The schematic of the experimental setup for this experiment is similar to the previous one. A long-bar was used for impact loading the 24 mm × 5.6 mm face of the specimen using a 1.83 m steel rod of 25.4 mm diameter with a tapered 25.4 × 6.7 mm2 rectangular tip. A close-up view of the optical arrangement is shown in Fig. 57.6. As in the previous experiment, a striker was launched towards the long-bar at a velocity of ∼ 5 m/s during tests. Simultaneously a Kirana-05 M ultrahigh-speed camera was used to record the speckle on the target plane at 500 K frames per second. The distance between the specimen and the camera lens plane (L) was ∼1500 mm and the one between the specimen mid-plane and the target plane () was 177 mm.

Fig. 57.6
figure 6

Close-up view of the optical arrangement for tr-DGS

The time-resolved orthogonal stress contours ϕ (x : y) due to transient stress wave propagation in the glass plate are shown in the first two rows of Fig. 57.7 at a few select time instants. The start of the impact event is at t = 0 μs. It can be observed that all the contours are symmetric about the center of the sample, confirming a symmetric surface-to-surface contact. The stress concentrations can be observed at the two corners of the specimen.

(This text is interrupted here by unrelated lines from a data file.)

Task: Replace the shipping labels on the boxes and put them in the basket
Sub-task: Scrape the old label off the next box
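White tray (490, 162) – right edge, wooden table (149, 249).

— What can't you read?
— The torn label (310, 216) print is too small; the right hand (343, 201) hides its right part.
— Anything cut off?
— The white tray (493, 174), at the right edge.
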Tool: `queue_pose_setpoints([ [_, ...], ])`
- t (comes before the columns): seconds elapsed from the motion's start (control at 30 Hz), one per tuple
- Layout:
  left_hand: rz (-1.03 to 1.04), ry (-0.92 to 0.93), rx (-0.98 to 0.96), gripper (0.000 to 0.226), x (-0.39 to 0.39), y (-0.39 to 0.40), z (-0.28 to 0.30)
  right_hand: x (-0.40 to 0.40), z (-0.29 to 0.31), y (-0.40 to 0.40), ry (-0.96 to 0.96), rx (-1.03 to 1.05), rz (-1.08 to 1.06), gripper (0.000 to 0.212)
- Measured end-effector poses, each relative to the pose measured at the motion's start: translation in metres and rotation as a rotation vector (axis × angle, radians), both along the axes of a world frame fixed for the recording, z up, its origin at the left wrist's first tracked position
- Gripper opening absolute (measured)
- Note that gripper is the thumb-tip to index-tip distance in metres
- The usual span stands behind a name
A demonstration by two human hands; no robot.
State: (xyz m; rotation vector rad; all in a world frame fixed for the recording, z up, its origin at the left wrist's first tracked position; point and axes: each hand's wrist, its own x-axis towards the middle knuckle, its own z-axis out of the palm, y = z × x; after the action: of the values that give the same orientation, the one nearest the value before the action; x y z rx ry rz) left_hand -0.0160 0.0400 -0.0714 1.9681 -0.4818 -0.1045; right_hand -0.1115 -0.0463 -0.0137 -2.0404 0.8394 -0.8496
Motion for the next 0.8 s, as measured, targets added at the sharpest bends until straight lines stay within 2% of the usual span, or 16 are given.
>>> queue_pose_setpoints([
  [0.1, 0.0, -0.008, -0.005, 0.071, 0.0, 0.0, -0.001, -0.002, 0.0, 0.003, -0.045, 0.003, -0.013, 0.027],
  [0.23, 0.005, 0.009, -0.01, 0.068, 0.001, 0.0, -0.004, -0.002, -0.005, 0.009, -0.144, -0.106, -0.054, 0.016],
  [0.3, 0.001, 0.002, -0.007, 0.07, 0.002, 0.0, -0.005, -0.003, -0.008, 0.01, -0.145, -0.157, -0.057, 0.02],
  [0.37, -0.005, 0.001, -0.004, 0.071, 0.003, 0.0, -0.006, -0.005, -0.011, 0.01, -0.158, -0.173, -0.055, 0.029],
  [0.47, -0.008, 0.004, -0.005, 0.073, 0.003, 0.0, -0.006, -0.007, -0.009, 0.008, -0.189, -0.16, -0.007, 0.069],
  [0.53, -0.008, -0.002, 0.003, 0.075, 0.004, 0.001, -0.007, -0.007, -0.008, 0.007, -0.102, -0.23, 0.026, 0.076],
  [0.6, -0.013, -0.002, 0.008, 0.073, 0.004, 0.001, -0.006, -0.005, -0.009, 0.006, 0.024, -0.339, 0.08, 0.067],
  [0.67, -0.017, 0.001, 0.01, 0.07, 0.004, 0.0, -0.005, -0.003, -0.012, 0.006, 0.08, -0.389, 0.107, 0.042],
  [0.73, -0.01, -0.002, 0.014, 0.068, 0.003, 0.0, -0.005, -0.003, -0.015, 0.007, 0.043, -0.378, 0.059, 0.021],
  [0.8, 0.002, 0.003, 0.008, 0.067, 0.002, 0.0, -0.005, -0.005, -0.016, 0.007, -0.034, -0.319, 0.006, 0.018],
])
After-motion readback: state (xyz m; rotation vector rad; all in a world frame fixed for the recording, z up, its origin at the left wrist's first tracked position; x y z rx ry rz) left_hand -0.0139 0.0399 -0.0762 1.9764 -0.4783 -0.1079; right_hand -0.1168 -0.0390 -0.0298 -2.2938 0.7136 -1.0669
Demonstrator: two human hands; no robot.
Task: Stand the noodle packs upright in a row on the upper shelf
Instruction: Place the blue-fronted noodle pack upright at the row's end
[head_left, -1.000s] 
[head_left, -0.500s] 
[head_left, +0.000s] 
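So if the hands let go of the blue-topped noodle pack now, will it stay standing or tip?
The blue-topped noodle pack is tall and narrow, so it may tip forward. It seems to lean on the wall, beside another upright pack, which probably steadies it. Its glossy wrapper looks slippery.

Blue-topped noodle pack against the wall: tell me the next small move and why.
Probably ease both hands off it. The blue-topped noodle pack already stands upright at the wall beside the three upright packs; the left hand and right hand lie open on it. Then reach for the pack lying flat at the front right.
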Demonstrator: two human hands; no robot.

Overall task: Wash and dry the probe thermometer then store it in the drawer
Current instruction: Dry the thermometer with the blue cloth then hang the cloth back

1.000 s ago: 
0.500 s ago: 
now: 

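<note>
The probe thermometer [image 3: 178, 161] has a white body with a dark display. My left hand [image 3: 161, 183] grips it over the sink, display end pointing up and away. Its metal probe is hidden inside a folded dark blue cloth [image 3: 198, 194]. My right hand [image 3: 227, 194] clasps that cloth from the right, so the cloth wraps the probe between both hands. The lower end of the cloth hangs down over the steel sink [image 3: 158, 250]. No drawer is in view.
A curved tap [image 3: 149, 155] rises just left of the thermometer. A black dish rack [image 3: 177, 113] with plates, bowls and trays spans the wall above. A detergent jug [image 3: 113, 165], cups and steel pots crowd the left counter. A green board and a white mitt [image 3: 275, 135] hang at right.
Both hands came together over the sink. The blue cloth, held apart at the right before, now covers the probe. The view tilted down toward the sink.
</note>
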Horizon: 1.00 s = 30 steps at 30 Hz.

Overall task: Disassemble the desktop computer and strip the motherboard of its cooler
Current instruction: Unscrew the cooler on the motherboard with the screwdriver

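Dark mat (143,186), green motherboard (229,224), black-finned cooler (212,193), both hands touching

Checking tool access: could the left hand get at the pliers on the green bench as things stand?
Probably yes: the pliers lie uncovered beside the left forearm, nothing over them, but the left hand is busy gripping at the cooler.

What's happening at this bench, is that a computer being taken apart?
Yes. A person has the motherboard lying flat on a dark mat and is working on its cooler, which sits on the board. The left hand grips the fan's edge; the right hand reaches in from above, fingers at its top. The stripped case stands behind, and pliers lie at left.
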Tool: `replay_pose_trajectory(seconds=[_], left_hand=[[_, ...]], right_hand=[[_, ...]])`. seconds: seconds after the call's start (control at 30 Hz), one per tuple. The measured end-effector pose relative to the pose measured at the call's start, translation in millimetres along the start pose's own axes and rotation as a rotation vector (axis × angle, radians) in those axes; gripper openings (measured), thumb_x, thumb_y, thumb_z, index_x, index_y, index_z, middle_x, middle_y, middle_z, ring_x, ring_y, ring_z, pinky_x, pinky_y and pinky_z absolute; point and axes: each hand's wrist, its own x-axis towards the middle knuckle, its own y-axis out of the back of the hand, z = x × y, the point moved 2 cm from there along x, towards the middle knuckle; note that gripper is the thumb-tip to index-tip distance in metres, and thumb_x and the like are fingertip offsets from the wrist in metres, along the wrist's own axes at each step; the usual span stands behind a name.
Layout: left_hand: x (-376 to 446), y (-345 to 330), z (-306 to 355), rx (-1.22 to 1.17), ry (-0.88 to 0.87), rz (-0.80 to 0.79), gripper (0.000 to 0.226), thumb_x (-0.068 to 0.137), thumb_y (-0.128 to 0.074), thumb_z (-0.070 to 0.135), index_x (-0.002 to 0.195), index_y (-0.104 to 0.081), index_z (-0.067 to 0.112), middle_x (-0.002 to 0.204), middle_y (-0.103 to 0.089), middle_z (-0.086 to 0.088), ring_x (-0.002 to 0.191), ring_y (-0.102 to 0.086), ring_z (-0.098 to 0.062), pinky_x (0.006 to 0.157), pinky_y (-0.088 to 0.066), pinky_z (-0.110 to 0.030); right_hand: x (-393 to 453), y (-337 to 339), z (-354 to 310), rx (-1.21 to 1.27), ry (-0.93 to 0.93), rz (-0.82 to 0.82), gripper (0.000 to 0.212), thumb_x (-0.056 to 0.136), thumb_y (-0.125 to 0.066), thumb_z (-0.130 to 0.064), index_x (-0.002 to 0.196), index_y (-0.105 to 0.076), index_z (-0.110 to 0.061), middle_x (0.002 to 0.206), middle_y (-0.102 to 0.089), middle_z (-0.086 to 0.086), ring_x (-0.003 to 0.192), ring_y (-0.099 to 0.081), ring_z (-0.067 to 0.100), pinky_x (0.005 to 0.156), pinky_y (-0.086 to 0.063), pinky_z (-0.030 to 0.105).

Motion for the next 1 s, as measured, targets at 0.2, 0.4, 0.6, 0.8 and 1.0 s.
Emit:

The reconstructed 3D stress fields (σxx + σyy) were obtained from the measured stress gradients by using HFLI and are plotted in the 3rd row of Fig. 57.7. The stress concentrations are also very clear in the 3D depiction of the stress fields.

Fig. 57.7
figure 7

Evolution of ϕ x (row 1) and ϕ y (row 2) contours and stress fields (row 3) for a glass plate subjected to flank side impact. Contour increments = 2.5 × 10−5 rad

57.4 Conclusions

In this paper, two full-field optical methods have been applied to quantitatively visualize out-of-plane deformations and (σxx + σyy) stress fields in thin soda-lime glass subjected to dynamic impact. First, the feasibility of evaluating sub-micron deformations at sub-microsecond temporal resolutions over relatively large regions-of-interest has been demonstrated using r-DGS and HFLI along with ultrahigh-speed photography. Subsequently, another much higher sensitivity method, tr-DGS, has been developed and applied using HFLI to visualize the evolution of (σxx + σyy) stress fields in glass. Thus, both out-of-plane deformations and (σxx + σyy) stress fields are successfully evaluated using variants of DGS methodology.